Exactly reproduce the line containing "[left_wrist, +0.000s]" together with every line after it, through the end of the entries, and give nothing more.

---*---

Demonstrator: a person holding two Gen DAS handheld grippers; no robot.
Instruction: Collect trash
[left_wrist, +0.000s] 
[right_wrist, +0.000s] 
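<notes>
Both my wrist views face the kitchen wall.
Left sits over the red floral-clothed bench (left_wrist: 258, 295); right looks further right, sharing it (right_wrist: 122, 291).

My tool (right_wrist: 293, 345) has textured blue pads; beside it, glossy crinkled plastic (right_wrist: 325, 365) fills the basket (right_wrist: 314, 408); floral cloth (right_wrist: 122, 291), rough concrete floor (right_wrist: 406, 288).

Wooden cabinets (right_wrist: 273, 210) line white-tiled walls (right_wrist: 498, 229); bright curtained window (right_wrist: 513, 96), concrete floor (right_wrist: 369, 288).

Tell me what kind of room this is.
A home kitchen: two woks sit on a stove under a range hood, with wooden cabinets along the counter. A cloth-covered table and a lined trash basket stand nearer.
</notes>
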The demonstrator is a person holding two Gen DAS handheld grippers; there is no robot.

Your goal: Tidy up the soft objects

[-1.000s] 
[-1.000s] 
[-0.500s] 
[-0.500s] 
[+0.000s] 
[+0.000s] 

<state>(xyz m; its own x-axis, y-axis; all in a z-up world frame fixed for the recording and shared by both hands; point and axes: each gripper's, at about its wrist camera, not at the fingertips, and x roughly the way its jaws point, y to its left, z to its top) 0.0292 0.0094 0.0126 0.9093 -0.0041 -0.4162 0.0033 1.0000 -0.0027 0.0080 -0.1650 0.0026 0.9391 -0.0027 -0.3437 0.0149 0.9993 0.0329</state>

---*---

▶ _EXERCISE RESULT_:
[left_wrist, +0.000s] 
[right_wrist, +0.000s] 
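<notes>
Both my wrist views face the kitchen wall.
Left sits over the red floral-clothed bench (left_wrist: 258, 295); right looks further right, sharing it (right_wrist: 122, 291).

My tool (right_wrist: 293, 345) has textured blue pads; beside it, glossy crinkled plastic (right_wrist: 325, 365) fills the basket (right_wrist: 314, 408); floral cloth (right_wrist: 122, 291), rough concrete floor (right_wrist: 406, 288).

Wooden cabinets (right_wrist: 273, 210) line white-tiled walls (right_wrist: 498, 229); bright curtained window (right_wrist: 513, 96), concrete floor (right_wrist: 369, 288).

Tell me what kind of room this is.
A home kitchen: two woks sit on a stove under a range hood, with wooden cabinets along the counter. A cloth-covered table and a lined trash basket stand nearer.
</notes>
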The demonstrator is a person holding two Gen DAS handheld grippers; there is no robot.

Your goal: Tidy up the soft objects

[-1.000s] 
[-1.000s] 
[-0.500s] 
[-0.500s] 
[+0.000s] 
[+0.000s] 

<state>(xyz m; its own x-axis, y-axis; all in a z-up world frame fixed for the recording and shared by both hands; point and axes: each gripper's, at about its wrist camera, not at the fingertips, and x roughly the way its jaws point, y to its left, z to its top) 0.0292 0.0094 0.0126 0.9093 -0.0041 -0.4162 0.0033 1.0000 -0.0027 0.0080 -0.1650 0.0026 0.9391 -0.0027 -0.3437 0.0149 0.9993 0.0329</state>

Output is finished, and nothing else is required.